Okay, here's something that I hope cannot be related to food at all; I donated to last.fm so now I have my own radio station. IT'S AWESOME. It's like putting my iTunes on shuffle except I can listen to this from any computer that has an Internet connection. All my mp3s are on my external hard drive, which I left in my dorm, so last night I donated $5 to last.fm to try out the personal radio. You can donate as much as you want so if you use audioscrobbler to record your playlists and junk then you may be interested in donating as well.
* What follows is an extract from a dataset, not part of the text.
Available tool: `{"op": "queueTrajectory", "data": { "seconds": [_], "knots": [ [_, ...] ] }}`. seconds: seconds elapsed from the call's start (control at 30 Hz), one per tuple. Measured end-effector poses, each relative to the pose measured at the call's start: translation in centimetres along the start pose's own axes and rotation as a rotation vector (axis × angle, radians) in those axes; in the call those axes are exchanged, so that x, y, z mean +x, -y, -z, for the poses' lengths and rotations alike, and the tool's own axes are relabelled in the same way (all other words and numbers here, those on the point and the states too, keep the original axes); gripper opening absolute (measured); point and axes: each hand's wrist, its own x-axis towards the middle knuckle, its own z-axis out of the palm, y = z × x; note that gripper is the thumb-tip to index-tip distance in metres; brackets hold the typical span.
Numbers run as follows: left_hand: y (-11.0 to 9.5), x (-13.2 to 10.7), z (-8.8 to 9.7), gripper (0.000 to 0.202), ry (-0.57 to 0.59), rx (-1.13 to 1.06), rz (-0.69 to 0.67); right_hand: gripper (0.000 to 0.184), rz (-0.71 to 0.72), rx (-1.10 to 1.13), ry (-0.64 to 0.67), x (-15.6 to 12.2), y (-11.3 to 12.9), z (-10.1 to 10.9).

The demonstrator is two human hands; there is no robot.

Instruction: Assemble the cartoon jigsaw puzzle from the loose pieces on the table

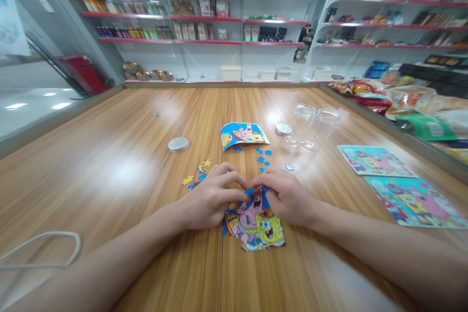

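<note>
A partly joined jigsaw puzzle (261, 229) with cartoon figures lies flat on the wooden table in front of me. My left hand (215, 195) is bent over its upper left side, thumb and index fingertips closed around a blue puzzle piece (249, 192) at the top edge. From the other side my right hand (287, 196) curls over the upper right corner, its fingertips pressed on the blue part there and partly hiding it. Loose yellow and blue pieces (188, 180) lie beyond my left hand. More blue pieces (261, 159) are scattered past my right hand.
A curled picture card (244, 135) stands behind the pieces. Silver lids (179, 144) and two clear jars (325, 129) are farther back. Two printed picture sheets (376, 161) lie at right, a white cable (76, 243) at left. Snack bags (395, 92) border the table's right side.
</note>
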Motion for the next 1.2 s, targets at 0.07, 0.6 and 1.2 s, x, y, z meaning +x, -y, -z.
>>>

And...back to food. I've been interested in making chocolate covered potato chips for no real reason besides that I ate them twice in my life and I think they tasted pretty good those two times. My mum had various solid chocolates lying around and we bought a Valrhona chocolate bar from Market Basket on the way back from Borders. We didn't find out until unwrapping the chocolate bar that it wasn't solid chocolate but hazelnut-bit filled chocolate. ...so we threw that into the double boiler as well.
The chocolate just hardened as I made them a few hours ago. I just tried one of the small chips and it tasted like a thin, crunchy piece of chocolate. Which is what it was. Methinks I may have put too much chocolate on it. Ah well.
I need to something more productive with my life, which is ironic for me to say as I write this too-long blog entry.
Lastly: I played Taiko Drum Master today as my brother recently got this game and IT IS AWESOME. I mean, I enjoy it. It's the best game I've played in a long time. Then again, I like playing drums (I practice my drum set today and I still suck).